Exercise objective |
The answer must consist of every line in the data that contains "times".
____ Data in this exercise
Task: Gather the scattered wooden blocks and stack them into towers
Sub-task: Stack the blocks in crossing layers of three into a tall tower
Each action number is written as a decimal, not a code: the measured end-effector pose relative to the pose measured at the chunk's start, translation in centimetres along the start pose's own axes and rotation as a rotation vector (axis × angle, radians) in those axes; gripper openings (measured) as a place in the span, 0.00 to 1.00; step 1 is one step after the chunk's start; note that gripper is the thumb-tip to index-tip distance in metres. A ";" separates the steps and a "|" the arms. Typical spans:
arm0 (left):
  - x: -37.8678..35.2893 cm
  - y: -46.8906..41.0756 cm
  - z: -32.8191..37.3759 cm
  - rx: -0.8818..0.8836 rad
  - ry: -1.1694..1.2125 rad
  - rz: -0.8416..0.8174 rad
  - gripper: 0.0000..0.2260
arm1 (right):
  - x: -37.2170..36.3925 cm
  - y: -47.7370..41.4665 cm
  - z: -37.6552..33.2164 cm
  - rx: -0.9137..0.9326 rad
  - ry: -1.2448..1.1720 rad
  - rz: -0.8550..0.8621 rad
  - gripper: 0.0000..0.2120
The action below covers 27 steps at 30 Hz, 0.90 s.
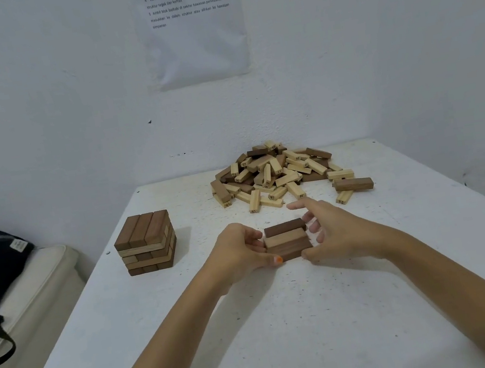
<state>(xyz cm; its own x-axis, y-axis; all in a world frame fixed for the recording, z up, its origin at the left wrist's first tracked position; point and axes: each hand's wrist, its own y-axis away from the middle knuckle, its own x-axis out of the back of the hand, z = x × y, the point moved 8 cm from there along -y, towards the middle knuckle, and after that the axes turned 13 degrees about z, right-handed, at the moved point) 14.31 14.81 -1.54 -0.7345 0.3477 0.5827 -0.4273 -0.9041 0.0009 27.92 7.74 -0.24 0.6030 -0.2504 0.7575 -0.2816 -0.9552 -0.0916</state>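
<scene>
the white table [287,333] carries all the work. at its far edge lies the pile of loose blocks [280,175], pale and dark, tumbled over one another. at the left stands the finished tower [147,244], its layers crossed and its top row dark. near the middle, the three-block row [286,240] lies flat between the hands. the left hand [238,253] has its fingers curled against the row's left ends, thumb on the near face. the right hand [335,233] is loosely spread at the right ends and grips nothing; contact there cannot be confirmed. judgement: the blocks are light, rigid, smooth-faced wood and will slide on one another. take each by its long sides. square a row by pressing both ends.
</scene>
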 end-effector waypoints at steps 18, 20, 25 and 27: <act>-0.4 -0.3 0.5 -0.106 0.070 0.129 0.22 | 0.0 -0.2 -0.3 0.004 -0.044 0.101 0.35; -0.4 -0.4 0.4 -0.103 0.076 0.132 0.23 | 0.0 -0.2 -0.2 0.006 -0.042 0.109 0.35; -0.4 -0.5 0.4 -0.117 0.070 0.129 0.23 | -0.1 -0.2 -0.1 0.008 -0.009 0.130 0.35; -0.4 -0.5 0.3 -0.119 0.062 0.131 0.24 | -0.1 -0.3 -0.1 0.006 -0.001 0.132 0.35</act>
<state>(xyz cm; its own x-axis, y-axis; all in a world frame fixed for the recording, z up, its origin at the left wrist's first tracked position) 14.99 15.05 -1.50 -0.8177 0.2469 0.5200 -0.3826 -0.9081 -0.1704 27.89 8.06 -0.28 0.5616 -0.3742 0.7380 -0.3542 -0.9148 -0.1943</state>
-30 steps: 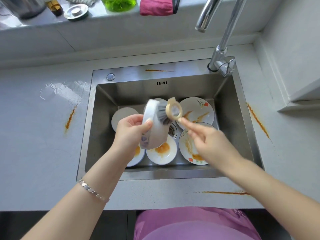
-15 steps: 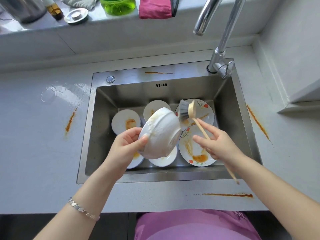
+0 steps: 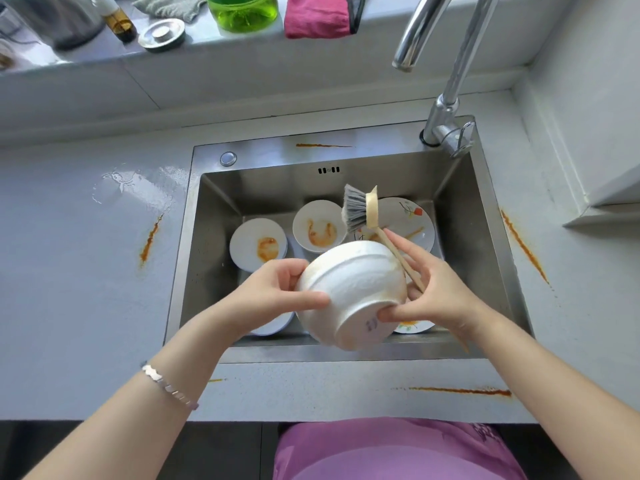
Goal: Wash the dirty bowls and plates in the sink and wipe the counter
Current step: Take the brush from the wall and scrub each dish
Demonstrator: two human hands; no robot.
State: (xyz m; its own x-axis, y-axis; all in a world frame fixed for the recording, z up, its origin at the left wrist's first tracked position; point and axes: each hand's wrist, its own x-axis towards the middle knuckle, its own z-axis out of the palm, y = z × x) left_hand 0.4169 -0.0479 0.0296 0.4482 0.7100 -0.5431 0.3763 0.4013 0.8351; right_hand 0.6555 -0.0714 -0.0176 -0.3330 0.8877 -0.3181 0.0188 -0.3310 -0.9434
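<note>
A pale grey desk [image 3: 86,289], streaked with orange smears [image 3: 149,239], surrounds a steel sink [image 3: 207,254]. Over the basin the left grip [image 3: 277,292] clasps a white bowl [image 3: 349,289] at its rim, with the base tilted toward the camera (rusty residue rings it). The right grip [image 3: 440,292] rests its thumb on the bowl's base and pinches the handle of the brush [image 3: 360,211], whose bristles stand beyond its fingertips. Soiled plates [image 3: 249,237] lie beneath both grips.

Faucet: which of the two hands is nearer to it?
Right. The right hand, holding the brush and touching the bowl, is in front of the faucet, slightly to its left. The left hand grips the bowl's other side, farther left.
</note>
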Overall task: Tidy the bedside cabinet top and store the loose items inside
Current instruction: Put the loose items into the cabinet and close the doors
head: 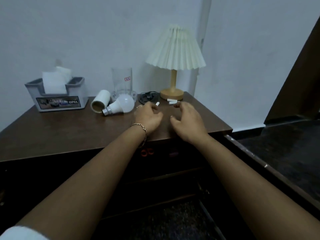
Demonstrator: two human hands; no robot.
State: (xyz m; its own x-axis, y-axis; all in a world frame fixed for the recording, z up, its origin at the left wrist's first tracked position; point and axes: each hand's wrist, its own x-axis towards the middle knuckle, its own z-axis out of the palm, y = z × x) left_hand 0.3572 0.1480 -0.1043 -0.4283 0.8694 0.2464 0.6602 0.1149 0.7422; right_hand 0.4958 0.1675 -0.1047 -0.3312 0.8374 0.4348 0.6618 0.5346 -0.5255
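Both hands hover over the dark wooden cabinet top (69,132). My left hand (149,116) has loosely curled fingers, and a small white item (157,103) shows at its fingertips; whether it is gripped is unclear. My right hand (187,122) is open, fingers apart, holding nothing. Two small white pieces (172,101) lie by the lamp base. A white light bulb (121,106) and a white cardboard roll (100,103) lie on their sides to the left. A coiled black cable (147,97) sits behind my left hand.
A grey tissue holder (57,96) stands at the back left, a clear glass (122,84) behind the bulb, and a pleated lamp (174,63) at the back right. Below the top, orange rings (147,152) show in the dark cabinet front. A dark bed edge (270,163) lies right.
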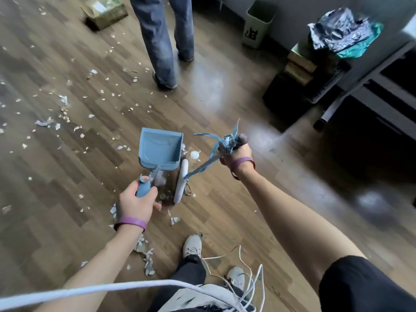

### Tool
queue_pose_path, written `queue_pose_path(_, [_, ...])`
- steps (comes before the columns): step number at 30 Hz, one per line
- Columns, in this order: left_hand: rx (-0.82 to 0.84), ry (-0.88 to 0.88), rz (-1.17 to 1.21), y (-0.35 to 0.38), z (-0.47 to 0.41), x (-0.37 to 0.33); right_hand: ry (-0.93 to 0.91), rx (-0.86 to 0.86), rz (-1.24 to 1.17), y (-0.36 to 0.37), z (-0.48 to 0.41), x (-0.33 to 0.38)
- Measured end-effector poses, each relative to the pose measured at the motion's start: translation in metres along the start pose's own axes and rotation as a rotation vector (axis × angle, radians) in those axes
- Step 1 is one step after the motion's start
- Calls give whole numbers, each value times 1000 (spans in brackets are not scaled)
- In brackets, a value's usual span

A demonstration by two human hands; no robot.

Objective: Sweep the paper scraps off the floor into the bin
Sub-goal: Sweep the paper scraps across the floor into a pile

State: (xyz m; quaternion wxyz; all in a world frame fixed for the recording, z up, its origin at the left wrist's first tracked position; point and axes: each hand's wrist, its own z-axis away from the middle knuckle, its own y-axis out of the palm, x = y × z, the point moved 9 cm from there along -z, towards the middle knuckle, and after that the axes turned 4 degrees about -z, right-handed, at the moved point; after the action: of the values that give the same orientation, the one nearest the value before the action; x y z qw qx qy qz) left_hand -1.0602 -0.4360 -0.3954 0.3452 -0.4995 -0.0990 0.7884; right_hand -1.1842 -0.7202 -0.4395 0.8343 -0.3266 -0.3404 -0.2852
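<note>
At frame centre the left hand (pixel 135 204) has its fingers (pixel 153 194) wrapped around the handle of a blue dustpan (pixel 160 149). The right hand (pixel 236 157) grips the top of a broom (pixel 181 183) handle, its white head beside the pan. Paper scraps (pixel 63 113) litter the floor (pixel 225 104) at left. A pale green bin (pixel 258 23) stands at upper right.

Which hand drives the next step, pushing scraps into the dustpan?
Right. The right hand grips the broom, whose head stands beside the dustpan. The left hand only holds the dustpan's handle.
</note>
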Motion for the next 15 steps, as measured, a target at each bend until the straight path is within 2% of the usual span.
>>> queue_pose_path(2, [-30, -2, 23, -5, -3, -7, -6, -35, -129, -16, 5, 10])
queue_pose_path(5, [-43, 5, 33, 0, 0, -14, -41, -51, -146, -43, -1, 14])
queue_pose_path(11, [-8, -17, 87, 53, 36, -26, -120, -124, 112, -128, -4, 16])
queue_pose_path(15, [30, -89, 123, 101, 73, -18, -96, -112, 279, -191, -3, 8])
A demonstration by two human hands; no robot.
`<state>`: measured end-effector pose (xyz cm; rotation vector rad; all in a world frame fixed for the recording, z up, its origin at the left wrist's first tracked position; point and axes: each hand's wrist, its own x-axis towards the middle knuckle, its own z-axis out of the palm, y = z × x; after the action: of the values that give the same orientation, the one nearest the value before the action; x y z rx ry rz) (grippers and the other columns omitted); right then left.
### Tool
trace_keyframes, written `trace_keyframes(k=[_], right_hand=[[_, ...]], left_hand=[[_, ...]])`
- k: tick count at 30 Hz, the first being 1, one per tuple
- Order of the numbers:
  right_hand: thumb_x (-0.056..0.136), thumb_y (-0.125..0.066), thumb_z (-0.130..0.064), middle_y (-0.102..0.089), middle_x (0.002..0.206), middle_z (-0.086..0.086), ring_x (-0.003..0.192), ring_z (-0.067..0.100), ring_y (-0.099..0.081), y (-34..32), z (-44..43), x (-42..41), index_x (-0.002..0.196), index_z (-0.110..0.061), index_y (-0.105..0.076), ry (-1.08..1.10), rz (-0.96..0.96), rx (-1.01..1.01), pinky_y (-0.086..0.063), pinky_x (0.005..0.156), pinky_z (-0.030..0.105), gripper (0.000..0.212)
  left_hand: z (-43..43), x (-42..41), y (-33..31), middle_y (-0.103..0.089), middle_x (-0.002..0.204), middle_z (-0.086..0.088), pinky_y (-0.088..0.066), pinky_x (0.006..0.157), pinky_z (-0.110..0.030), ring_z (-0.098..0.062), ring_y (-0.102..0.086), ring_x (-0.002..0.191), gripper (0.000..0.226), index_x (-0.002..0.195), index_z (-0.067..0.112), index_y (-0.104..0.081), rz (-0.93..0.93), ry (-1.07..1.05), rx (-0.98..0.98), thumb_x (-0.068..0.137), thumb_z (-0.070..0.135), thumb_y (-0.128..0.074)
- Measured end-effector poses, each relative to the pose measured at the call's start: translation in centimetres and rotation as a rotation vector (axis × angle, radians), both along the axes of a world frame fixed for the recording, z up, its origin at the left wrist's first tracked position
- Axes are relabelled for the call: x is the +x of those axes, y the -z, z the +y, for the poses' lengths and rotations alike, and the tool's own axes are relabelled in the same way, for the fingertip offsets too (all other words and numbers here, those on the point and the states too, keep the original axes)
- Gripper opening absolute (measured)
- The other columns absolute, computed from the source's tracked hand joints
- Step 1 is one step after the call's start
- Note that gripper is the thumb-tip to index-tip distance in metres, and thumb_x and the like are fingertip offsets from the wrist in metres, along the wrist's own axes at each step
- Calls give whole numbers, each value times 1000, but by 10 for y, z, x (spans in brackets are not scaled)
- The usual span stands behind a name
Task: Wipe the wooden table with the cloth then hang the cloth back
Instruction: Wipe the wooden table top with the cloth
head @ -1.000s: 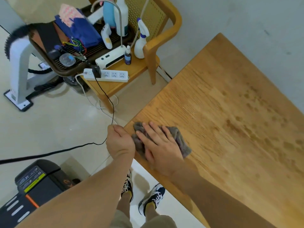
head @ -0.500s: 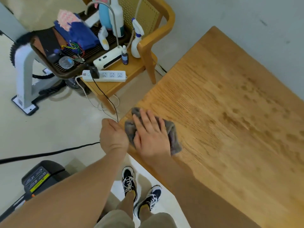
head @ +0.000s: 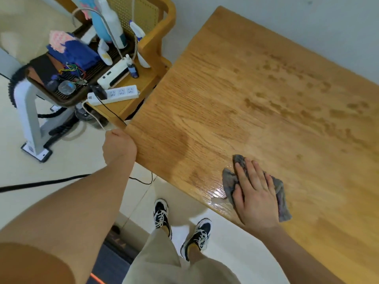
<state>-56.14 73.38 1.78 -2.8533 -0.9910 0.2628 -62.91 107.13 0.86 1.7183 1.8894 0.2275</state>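
A grey cloth (head: 280,193) lies crumpled on the wooden table (head: 235,95) close to its near edge. My right hand (head: 254,193) presses flat on top of the cloth, fingers spread and pointing away from me. My left hand (head: 119,146) is closed around the table's near left corner. A wet, shiny streak shows on the wood just left of the cloth. Darker damp blotches dot the far right part of the tabletop.
A wooden chair (head: 155,37) left of the table carries a power strip (head: 114,96), spray bottles (head: 139,46) and a dark tray of clutter (head: 61,78). A black cable (head: 41,183) crosses the floor. A grey machine stand (head: 28,115) is at left. My shoes (head: 180,226) are below the table edge.
My right hand has slid the cloth to the right along the near edge, away from the corner. My left hand stayed at the corner. The view shifted right.
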Motion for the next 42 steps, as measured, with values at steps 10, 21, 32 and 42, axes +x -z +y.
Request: trace_keyframes(k=[10,21,32,42], right_hand=[[95,-39,-36,-35,156,3,145,23,-27,5,166,-53,145,-20,-43,-148,19,42,-18,116,49,53],[99,-32,-32,-34,156,1,147,21,-24,4,226,55,146,-23,-43,57,1,135,-19,119,43,48],[99,-24,-33,-20,161,8,149,26,-13,9,169,102,153,-17,-27,959,-88,72,-12,120,49,56],[99,-31,-31,-31,157,6,147,23,-22,1,81,90,146,-18,-42,312,-50,76,-26,115,51,50]], left_hand=[[5,-4,2,-62,109,-19,-38,74,-39,-38,-56,98,37,106,6,-53,-53,54,-46,101,26,-23],[73,97,-21,-57,86,-3,-38,65,-33,-21,-54,79,35,95,15,-57,-189,886,-22,101,35,-28],[48,158,-2,-59,103,-16,-35,60,-37,-35,-57,85,37,118,5,-47,-119,943,154,101,34,-29],[44,163,-5,-59,92,-17,-35,58,-39,-31,-51,72,34,108,6,-46,-42,949,195,100,32,-26]])
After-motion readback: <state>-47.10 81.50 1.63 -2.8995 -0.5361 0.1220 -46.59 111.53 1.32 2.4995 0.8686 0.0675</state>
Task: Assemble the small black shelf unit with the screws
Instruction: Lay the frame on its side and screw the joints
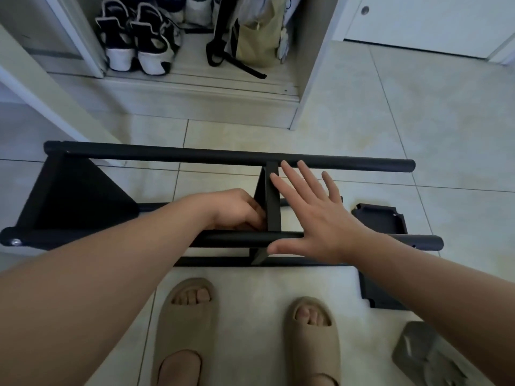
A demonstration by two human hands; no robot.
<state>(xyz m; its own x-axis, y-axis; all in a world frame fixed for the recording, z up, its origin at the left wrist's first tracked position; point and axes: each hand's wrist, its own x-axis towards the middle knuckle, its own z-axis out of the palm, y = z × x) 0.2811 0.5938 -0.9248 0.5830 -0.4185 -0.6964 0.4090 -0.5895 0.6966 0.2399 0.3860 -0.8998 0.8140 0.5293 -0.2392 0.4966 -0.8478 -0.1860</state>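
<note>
Seen lying on its side on the tiled floor (pixel 418 121), just ahead of two tan slippers (pixel 184 324): the black shelf unit (pixel 75 196), part-built. Left hand (pixel 234 210) with its grip curled onto the near edge of the middle panel (pixel 272 207); no telling of any screw pinched there, tips hidden. Right hand (pixel 315 215) with its grip apart, spread flat against the same panel, thumb along the near tube (pixel 423 242).

Judged stiff, light enough to shift one-handed, smooth-painted and probably slippery; liable to rack with joints loose. Best taken by the tubes close beside a panel, not by a thin panel edge.

Open floor to the right. Closet step (pixel 195 104) near, beyond the far tube (pixel 195 154). Loose black panel (pixel 381 220) just beyond the near tube, toward its right end.
</note>
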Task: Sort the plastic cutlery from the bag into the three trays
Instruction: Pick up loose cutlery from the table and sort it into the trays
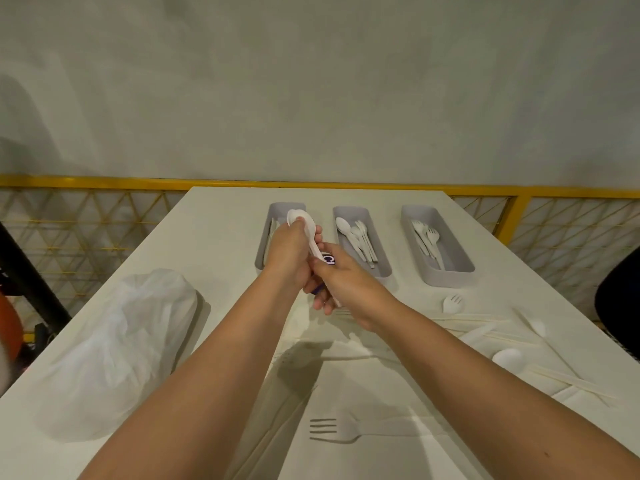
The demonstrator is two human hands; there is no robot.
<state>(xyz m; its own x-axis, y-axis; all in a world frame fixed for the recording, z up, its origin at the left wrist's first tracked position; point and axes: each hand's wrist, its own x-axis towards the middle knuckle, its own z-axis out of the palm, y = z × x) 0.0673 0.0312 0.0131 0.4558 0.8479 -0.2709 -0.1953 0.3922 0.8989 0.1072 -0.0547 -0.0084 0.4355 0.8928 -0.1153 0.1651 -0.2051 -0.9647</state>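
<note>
Slippage threatens: left hand and right hand both pinch a white plastic spoon in their grip above the leftmost grey oblong tray; released unevenly, it may fall beside that tray.

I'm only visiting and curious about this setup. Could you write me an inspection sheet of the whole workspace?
Surface: white table, shadowed beneath the arms.
Job's things: left tray partly behind the hands; middle tray holds spoons; right tray holds forks; plastic bag at left; loose fork, spork, spoon on the table.
Clutter: long pale sticks at right, type unclear.
Hands: left hand grips white spoon; right hand pinches blue-printed wrapper at its handle.
Cables: nothing seen.
Surroundings: grey wall, yellow mesh railing, dark object at right edge.
</note>
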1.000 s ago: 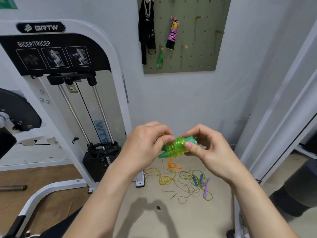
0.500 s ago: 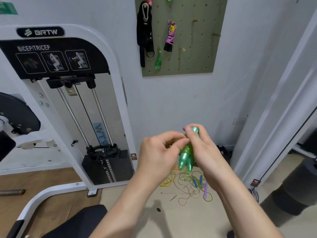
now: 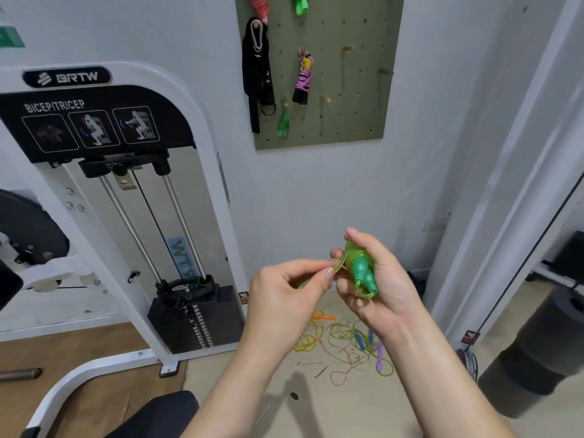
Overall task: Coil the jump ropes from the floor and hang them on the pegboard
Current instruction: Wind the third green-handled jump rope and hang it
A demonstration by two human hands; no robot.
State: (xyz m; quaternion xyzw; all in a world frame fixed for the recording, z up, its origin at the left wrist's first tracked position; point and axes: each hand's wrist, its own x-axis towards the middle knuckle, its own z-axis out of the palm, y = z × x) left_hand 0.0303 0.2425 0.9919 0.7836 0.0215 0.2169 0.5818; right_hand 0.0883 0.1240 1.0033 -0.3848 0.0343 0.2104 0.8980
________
Problem solution |
- Calls give whole numbers, each value times 1000 (spans in brackets are not scaled)
- Calls give whole numbers, each value times 1000, but by 10 for y, z, x (spans in brackets are not scaled)

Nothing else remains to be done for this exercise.